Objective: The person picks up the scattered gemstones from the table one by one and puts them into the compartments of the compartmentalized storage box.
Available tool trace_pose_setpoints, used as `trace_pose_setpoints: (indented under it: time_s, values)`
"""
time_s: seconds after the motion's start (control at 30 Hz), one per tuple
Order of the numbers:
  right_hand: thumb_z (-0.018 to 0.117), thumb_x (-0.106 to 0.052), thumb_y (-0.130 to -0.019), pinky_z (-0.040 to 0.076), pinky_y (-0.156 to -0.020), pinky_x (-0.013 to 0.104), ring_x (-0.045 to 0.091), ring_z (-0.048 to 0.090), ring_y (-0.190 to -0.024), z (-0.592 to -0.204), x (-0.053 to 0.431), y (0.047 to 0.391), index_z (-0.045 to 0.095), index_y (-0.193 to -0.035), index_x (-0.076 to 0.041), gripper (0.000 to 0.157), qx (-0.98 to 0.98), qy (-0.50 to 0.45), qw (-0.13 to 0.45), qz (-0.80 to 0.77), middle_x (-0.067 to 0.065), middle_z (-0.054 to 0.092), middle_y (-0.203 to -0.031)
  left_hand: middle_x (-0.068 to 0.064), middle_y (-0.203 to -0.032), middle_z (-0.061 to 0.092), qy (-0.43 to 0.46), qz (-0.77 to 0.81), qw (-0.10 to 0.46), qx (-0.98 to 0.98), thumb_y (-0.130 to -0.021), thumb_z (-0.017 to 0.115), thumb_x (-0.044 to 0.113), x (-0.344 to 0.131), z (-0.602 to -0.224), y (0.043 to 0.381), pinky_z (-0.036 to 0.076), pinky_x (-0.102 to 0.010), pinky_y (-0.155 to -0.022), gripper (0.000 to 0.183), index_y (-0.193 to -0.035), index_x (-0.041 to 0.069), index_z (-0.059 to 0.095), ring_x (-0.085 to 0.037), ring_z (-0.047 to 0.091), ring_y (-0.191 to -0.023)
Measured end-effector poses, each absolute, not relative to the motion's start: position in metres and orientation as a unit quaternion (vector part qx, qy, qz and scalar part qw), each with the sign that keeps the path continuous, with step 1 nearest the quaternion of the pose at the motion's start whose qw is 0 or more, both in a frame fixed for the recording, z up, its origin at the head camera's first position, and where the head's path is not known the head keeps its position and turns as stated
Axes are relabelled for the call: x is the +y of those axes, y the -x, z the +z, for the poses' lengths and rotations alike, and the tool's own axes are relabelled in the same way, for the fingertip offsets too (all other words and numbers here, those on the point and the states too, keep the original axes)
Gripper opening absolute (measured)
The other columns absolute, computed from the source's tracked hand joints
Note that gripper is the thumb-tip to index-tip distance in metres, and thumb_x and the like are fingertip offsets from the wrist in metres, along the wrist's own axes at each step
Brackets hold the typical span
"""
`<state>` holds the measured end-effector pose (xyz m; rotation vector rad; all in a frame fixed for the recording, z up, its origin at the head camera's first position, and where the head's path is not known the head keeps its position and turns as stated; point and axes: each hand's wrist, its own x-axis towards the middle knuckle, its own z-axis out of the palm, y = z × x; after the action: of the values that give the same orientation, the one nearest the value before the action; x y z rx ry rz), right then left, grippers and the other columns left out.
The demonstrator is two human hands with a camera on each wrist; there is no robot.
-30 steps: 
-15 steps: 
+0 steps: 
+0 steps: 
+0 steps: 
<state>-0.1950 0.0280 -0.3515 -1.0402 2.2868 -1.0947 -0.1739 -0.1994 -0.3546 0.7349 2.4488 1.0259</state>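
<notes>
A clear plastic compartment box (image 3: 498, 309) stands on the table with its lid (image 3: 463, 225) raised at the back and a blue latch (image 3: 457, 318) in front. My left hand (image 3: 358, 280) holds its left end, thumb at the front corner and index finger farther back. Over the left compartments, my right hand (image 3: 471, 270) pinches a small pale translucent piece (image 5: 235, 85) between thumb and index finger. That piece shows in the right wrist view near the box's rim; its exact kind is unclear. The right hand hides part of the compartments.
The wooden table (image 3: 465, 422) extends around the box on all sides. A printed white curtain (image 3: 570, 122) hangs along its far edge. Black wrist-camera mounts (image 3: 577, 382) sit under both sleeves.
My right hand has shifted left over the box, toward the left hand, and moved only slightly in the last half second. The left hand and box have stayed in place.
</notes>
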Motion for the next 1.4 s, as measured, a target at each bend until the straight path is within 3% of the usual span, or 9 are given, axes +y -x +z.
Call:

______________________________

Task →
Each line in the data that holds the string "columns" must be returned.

Output of the task →
The other columns absolute, computed from the source's tracked hand joints
`<state>` holds the measured end-effector pose (xyz m; rotation vector rad; all in a frame fixed for the recording, z up, its origin at the head camera's first position, and where the head's path is not known the head keeps its position and turns as stated; point and axes: each hand's wrist, its own x-axis towards the middle knuckle, its own z-axis out of the palm, y = z × x; after the action: of the values that give the same orientation, the one nearest the value before the action; x y z rx ry rz), right then left, grippers and the other columns left out.

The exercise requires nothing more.